WORK ORDER:
Would you please write out the records below exactly as they appear?

#### INPUT DATA ####

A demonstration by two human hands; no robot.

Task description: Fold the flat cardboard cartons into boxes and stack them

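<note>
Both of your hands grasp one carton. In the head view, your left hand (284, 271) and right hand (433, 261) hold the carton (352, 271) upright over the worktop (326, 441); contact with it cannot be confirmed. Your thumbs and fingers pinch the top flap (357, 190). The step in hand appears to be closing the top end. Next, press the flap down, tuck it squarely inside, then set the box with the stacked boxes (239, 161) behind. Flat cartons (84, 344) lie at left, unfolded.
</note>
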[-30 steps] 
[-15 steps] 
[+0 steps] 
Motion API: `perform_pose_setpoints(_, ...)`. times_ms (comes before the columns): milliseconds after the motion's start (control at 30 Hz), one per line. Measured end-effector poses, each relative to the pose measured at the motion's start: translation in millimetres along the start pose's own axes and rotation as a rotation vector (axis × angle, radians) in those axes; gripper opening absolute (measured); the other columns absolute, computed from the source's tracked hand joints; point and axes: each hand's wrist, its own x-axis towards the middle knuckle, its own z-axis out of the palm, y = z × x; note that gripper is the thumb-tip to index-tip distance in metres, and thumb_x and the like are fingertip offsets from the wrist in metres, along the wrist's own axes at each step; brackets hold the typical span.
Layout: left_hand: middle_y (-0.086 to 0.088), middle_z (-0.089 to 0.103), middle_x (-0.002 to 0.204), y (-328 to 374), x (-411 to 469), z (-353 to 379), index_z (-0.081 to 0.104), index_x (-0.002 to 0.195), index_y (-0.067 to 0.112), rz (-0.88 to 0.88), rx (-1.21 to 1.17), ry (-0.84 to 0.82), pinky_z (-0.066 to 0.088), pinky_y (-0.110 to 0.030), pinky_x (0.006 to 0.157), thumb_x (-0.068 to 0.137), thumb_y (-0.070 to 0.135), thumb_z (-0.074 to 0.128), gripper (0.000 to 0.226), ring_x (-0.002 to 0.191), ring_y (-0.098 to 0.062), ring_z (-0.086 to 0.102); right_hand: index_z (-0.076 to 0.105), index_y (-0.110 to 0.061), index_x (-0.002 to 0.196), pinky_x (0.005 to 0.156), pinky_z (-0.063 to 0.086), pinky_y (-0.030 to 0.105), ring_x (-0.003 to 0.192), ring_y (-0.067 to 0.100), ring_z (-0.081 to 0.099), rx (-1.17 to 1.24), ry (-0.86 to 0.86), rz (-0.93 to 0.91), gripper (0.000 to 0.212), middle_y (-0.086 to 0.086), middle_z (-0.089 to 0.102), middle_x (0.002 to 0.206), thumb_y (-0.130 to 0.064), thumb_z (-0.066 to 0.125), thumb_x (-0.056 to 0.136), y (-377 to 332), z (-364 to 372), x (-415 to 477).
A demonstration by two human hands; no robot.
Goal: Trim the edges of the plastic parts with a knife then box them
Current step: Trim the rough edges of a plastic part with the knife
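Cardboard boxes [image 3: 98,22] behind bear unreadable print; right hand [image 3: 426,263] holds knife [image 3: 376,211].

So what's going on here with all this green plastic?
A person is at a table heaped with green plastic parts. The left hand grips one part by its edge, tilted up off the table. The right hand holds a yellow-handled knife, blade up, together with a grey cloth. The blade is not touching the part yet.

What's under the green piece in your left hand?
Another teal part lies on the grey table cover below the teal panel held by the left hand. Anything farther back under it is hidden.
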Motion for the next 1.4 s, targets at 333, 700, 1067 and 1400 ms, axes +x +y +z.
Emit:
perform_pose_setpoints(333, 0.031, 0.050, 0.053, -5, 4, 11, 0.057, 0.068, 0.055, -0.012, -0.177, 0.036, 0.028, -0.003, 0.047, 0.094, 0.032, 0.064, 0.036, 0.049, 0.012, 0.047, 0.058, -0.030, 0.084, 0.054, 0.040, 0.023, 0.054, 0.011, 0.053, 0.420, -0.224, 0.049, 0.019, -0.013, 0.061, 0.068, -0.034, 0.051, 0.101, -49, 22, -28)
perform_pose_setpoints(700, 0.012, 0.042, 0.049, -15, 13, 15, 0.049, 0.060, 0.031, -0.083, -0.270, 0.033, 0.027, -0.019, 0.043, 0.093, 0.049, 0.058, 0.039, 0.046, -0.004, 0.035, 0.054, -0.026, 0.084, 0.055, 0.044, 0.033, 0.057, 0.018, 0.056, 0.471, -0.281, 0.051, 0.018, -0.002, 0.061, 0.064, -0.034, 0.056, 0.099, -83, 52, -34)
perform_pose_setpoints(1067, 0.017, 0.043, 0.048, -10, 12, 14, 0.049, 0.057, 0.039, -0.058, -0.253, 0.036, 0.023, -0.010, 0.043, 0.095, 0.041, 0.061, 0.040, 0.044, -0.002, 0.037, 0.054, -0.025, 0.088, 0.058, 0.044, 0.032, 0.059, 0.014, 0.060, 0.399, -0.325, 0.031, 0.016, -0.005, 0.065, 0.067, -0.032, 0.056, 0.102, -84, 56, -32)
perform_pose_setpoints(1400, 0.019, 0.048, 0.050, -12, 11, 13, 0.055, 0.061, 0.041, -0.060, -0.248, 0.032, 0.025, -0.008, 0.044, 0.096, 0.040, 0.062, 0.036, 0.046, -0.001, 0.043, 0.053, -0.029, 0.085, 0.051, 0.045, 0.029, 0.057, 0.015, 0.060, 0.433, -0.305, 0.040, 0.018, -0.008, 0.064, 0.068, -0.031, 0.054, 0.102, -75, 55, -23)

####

WRITTEN RESPONSE:
A demonstration by two human hands; no robot.

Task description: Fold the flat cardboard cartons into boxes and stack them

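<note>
Both of your hands grasp one carton. In the head view, your left hand (284, 271) and right hand (433, 261) hold the carton (352, 271) upright over the worktop (326, 441); contact with it cannot be confirmed. Your thumbs and fingers pinch the top flap (357, 190). The step in hand appears to be closing the top end. Next, press the flap down, tuck it squarely inside, then set the box with the stacked boxes (239, 161) behind. Flat cartons (84, 344) lie at left, unfolded.
</note>
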[-30 steps] 
[-15 steps] 
[+0 steps] 
Motion API: `perform_pose_setpoints(_, ...)`. times_ms (comes before the columns): milliseconds after the motion's start (control at 30 Hz), one per line. Measured end-effector poses, each relative to the pose measured at the motion's start: translation in millimetres along the start pose's own axes and rotation as a rotation vector (axis × angle, radians) in those axes; gripper opening absolute (measured); the other columns absolute, computed from the source's tracked hand joints; point and axes: each hand's wrist, its own x-axis towards the middle knuckle, its own z-axis out of the palm, y = z × x; note that gripper is the thumb-tip to index-tip distance in metres, and thumb_x and the like are fingertip offsets from the wrist in metres, along the wrist's own axes at each step; brackets hold the typical span.
Layout: left_hand: middle_y (-0.086 to 0.088), middle_z (-0.089 to 0.103), middle_x (-0.002 to 0.204), y (-328 to 374), x (-411 to 469), z (-353 to 379), index_z (-0.081 to 0.104), index_x (-0.002 to 0.195), index_y (-0.067 to 0.112), rz (-0.88 to 0.88), rx (-1.21 to 1.17), ry (-0.84 to 0.82), pinky_z (-0.066 to 0.088), pinky_y (-0.110 to 0.030), pinky_x (0.006 to 0.157), thumb_x (-0.068 to 0.137), thumb_y (-0.070 to 0.135), thumb_z (-0.074 to 0.128), gripper (0.000 to 0.226), ring_x (-0.002 to 0.191), ring_y (-0.098 to 0.062), ring_z (-0.086 to 0.102); right_hand: index_z (-0.076 to 0.105), index_y (-0.110 to 0.061), index_x (-0.002 to 0.196), pinky_x (0.005 to 0.156), pinky_z (-0.063 to 0.086), pinky_y (-0.030 to 0.105), ring_x (-0.003 to 0.192), ring_y (-0.067 to 0.100), ring_z (-0.081 to 0.099), rx (-1.17 to 1.24), ry (-0.86 to 0.86), rz (-0.93 to 0.91), gripper (0.000 to 0.212), middle_y (-0.086 to 0.086), middle_z (-0.089 to 0.102), middle_x (0.002 to 0.206), thumb_y (-0.130 to 0.064), thumb_z (-0.066 to 0.125), thumb_x (-0.056 to 0.136), y (-377 to 332), z (-364 to 372), x (-415 to 477).
A demonstration by two human hands; no robot.
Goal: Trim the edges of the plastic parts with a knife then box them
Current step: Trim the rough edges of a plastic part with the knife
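Cardboard boxes [image 3: 98,22] behind bear unreadable print; right hand [image 3: 426,263] holds knife [image 3: 376,211].

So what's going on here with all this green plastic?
A person is at a table heaped with green plastic parts. The left hand grips one part by its edge, tilted up off the table. The right hand holds a yellow-handled knife, blade up, together with a grey cloth. The blade is not touching the part yet.

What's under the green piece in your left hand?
Another teal part lies on the grey table cover below the teal panel held by the left hand. Anything farther back under it is hidden.
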Motion for the next 1.4 s, targets at 333, 700, 1067 and 1400 ms, axes +x +y +z.
Emit:
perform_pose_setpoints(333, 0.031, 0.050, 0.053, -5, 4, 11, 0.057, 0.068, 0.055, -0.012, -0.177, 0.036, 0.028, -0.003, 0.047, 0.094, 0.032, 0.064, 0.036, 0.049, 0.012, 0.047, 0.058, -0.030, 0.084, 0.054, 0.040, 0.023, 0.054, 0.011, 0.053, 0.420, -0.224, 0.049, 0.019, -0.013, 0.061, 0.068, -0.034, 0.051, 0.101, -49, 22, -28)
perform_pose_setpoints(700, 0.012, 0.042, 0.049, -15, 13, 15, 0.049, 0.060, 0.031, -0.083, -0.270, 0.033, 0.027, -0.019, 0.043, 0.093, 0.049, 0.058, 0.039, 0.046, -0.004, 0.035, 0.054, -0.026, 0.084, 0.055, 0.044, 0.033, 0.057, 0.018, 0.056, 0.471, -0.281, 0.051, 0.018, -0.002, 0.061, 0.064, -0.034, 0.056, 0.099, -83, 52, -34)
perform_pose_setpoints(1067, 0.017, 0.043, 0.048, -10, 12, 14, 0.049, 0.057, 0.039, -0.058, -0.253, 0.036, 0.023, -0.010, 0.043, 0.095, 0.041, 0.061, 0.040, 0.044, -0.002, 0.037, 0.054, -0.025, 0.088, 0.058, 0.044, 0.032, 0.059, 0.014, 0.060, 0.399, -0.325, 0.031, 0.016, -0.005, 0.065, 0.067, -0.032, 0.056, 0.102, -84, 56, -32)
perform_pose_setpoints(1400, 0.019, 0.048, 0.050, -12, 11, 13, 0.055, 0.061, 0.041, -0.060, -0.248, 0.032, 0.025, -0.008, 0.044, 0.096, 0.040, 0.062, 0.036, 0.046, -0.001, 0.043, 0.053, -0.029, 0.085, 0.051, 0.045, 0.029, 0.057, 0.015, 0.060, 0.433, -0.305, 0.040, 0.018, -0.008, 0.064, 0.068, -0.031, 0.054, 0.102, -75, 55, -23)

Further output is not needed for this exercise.